In this context, the greatest challenge to Chiang’s chairmanship, which is up for re-election later this year, has emerged from a controversial TV personality who hails from the pro-unification New Party, a fringe party of which he was co-founder. Earlier this month, the seventy-year-old Jaw Shaw-kong, a rising star in the KMT’s “anti-Lee Teng-hui faction” in the 1990s, announced that he was rejoining the KMT and wished to enter the race for party chairman. According to party rules, to run for chairman a candidate must have been a KMT member for at least one year and to have served on the party’s Central Advisory Committee or Central Standing Committee. No doubt under great pressure, Chiang announced in early February that after the Lunar New Year holiday, Jaw, a staunch unification supporter, would be appointed to the party’s Central Advisory Committee. In a statement, Chiang said that Jaw’s participation would “strengthen the KMT’s power, social support and influence and would be “deeply meaningful for the unity of pan-blue forces.”
It remains to be seen whether the KMT will be willing to revise its laws and allow Jaw to run for party chairman, a bid which has received the backing of no less a figure than the Huang Fu Hsing-backed Han Kuo-yu. Regardless, this development presages the “New Party-ization” of the KMT and greater influence by pro-unification elements in the blue camp. With support for unification at a historical and single-digit low in Taiwan, a shift in that direction—which a Jaw chairmanship would consolidate—would signify that the KMT has abandoned all efforts to reinvent itself as a party that can challenge the DPP in the democratic battlefield. Instead, what risks emerging is a political force that is further aligned with the CCP and whose principal role is that of a disruptor in Taiwanese politics, possibly working in conjunction with other, smaller pro-unification parties like the New Party, the triad-aligned China Unification Promotion Party and the Red Party Taiwan.
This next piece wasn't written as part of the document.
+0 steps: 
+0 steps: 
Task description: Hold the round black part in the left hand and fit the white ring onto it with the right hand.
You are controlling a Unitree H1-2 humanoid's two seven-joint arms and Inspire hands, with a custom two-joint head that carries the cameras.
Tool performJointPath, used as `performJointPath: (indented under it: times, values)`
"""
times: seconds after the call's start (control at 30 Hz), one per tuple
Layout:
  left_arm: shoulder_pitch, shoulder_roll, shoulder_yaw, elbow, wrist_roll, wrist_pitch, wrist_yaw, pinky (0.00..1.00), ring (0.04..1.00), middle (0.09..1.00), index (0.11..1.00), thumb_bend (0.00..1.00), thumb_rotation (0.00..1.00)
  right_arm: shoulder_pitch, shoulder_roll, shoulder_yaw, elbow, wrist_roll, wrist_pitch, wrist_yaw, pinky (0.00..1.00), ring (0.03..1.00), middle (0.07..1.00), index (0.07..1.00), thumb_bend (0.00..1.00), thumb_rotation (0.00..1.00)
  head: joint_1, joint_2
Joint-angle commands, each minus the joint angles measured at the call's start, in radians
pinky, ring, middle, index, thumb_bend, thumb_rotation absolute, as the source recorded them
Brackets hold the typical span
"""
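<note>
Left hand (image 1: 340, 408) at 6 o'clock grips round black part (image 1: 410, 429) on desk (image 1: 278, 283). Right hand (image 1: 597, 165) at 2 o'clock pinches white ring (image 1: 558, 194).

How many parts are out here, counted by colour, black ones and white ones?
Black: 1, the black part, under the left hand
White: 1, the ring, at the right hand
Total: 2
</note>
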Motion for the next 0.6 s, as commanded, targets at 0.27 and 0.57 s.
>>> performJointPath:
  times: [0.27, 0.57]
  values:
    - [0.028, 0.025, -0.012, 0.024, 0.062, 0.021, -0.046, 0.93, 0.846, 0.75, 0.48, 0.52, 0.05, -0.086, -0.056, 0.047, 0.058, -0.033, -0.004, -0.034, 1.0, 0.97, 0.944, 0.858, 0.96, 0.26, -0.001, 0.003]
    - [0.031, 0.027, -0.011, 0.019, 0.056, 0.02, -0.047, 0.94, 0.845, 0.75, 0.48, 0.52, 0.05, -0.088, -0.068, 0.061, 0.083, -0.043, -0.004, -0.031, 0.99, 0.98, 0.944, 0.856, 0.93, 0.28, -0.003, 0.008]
Jaw’s emergence as party chairman would arguably make the KMT less appealing electorally—especially among Taiwan’s youth—and could conceivably lead to the creation of a more “localized” and pro-democracy splinter wing.
Taiwan’s KMT is at a crossroads. In the coming months, and as China exerts immense pressure on Taiwan, the party will have to make a choice between becoming a more viable participant in Taiwan’s democratic experiment (certainly the preferred option) or wrecking ball.
J. Michael Cole is a Taipei-based senior fellow at the Macdonald-Laurier Institute.